Collected material |

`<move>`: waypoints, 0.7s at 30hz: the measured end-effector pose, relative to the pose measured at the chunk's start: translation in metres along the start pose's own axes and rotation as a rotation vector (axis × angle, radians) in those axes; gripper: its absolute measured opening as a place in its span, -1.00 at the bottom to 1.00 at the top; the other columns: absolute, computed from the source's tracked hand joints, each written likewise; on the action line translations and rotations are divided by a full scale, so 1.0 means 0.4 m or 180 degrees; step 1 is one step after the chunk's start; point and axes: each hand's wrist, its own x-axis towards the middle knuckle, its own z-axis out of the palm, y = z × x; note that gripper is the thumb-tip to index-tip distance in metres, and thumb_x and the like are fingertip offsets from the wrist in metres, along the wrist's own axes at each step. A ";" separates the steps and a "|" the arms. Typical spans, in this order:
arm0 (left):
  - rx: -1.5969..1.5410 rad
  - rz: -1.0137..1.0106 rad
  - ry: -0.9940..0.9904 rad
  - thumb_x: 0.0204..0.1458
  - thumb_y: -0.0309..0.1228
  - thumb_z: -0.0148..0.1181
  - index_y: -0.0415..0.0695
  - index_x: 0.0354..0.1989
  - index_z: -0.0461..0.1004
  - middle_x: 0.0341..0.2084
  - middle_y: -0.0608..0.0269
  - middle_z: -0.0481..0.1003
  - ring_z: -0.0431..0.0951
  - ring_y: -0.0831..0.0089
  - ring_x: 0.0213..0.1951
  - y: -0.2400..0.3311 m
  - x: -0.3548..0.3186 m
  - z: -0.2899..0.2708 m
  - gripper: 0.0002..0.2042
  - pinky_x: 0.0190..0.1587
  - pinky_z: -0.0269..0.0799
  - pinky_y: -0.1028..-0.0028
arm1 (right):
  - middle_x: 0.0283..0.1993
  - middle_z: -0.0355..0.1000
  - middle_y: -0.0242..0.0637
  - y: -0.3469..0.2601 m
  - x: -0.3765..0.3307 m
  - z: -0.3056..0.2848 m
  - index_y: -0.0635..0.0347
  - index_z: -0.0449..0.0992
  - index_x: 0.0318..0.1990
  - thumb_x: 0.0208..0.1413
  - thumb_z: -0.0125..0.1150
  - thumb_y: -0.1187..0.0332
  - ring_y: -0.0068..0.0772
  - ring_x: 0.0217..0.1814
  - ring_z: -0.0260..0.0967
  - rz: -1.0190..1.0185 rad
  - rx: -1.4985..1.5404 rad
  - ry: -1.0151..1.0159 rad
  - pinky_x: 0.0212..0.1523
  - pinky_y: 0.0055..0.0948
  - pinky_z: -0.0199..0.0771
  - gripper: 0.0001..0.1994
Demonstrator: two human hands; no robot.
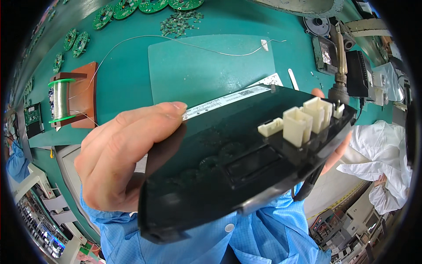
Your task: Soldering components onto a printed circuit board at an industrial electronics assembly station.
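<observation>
Two hands hold one black module [220, 163] close under your face, tilted so its far edge rises toward 1 o'clock. Your left hand [118, 154] wraps the near-left end, fingers curled over the top, the thumb [169, 110] pressed along the upper edge beside a long white label strip [226, 99] with dark print. Your right hand [340, 147] is mostly hidden behind the right end; only fingertips show at 3 o'clock, closed against the casing from behind. Three cream connectors [299, 123] stand in a row on the module's upper right face, with a small white one just past them. At 12 o'clock a pale green mat [198, 66] lies on the green bench [123, 75], crossed by a thin wire [176, 39]. At 9 o'clock a solder spool [61, 100] with green flanges sits on a brown stand. Round green circuit boards [149, 5] line the bench's far edge from 10 to 12 o'clock, a heap of small parts [180, 23] just below them. At 2 o'clock a soldering iron [340, 66] stands upright behind the module. White cloth [382, 149] lies at 3 o'clock.
</observation>
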 end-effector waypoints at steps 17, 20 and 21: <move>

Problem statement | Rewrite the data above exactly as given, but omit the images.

Task result |
`<move>`: waypoints, 0.7s at 30hz: the measured end-effector pose, relative to the pose measured at the chunk's start: translation in metres along the start pose's own axes and rotation as a rotation vector (axis × angle, radians) in those axes; gripper: its absolute measured opening as a place in its span, -1.00 at the bottom to 1.00 at the top; the other columns: absolute, computed from the source's tracked hand joints, each written likewise; on the action line translations and rotations are divided by a full scale, so 1.0 means 0.4 m or 180 degrees; step 1 is one step after the chunk's start; point and axes: each hand's wrist, its own x-axis towards the middle knuckle, its own z-axis out of the palm, y = z × x; note that gripper is the thumb-tip to index-tip distance in metres, and thumb_x and the like are fingertip offsets from the wrist in metres, along the wrist's own axes at each step. A ";" separates the steps and a "|" the arms. Typical spans, in this order:
arm0 (left):
  - rx: -1.5969..1.5410 rad
  - rz: -1.0137..1.0106 rad
  - ry: -0.9940..0.9904 rad
  - thumb_x: 0.0204..0.1458
  - thumb_y: -0.0309..0.1228
  - thumb_z: -0.0148..0.1181
  - index_y: -0.0415..0.0695
  - index_x: 0.0354..0.1989
  - index_z: -0.0461..0.1004
  - middle_x: 0.0341..0.2084
  - middle_y: -0.0608..0.0269
  - middle_z: -0.0481..0.1003
  - ring_z: -0.0431..0.0951
  - ring_y: -0.0831..0.0089
  - ring_x: 0.0213..0.1951
  - y: -0.2400..0.3311 m
  - x: -0.3548..0.3186 m
  - z: -0.2899..0.2708 m
  - gripper: 0.0002..0.2042
  - pinky_x: 0.0190..0.1587
  - pinky_z: -0.0269..0.0799
  - pinky_y: -0.1028..-0.0028
arm1 (right):
  - middle_x: 0.0283..0.1993
  - middle_z: -0.0355..0.1000
  - middle_y: -0.0242..0.0637
  - y: -0.3469..0.2601 m
  - x: -0.3765..0.3307 m
  - z: -0.3056..0.2848 m
  - index_y: -0.0635..0.0347
  - index_z: -0.0449..0.0992
  - index_x: 0.0318..0.1990
  - thumb_x: 0.0208..0.1413
  - thumb_z: -0.0125..0.1150
  - thumb_y: -0.1187..0.0332
  - ring_y: -0.0068..0.0772
  - ring_x: 0.0217..0.1814
  - ring_z: -0.0260..0.0967
  - rz: -1.0190..1.0185 rad
  - rx: -1.4985..1.5404 rad
  - ry: -1.0151..1.0159 rad
  - pinky_x: 0.0212..0.1523
  - pinky_y: 0.0055..0.0948
  - pinky_z: -0.0199..0.0771
  - gripper: 0.0001..0.1994
Demonstrator: two human hands; no robot.
Your task: Soldering components onto a printed circuit board at an industrial electronics assembly station.
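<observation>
Two hands hold one black module [220, 163] close under your face, tilted so its far edge rises toward 1 o'clock. Your left hand [118, 154] wraps the near-left end, fingers curled over the top, the thumb [169, 110] pressed along the upper edge beside a long white label strip [226, 99] with dark print. Your right hand [340, 147] is mostly hidden behind the right end; only fingertips show at 3 o'clock, closed against the casing from behind. Three cream connectors [299, 123] stand in a row on the module's upper right face, with a small white one just past them. At 12 o'clock a pale green mat [198, 66] lies on the green bench [123, 75], crossed by a thin wire [176, 39]. At 9 o'clock a solder spool [61, 100] with green flanges sits on a brown stand. Round green circuit boards [149, 5] line the bench's far edge from 10 to 12 o'clock, a heap of small parts [180, 23] just below them. At 2 o'clock a soldering iron [340, 66] stands upright behind the module. White cloth [382, 149] lies at 3 o'clock.
</observation>
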 end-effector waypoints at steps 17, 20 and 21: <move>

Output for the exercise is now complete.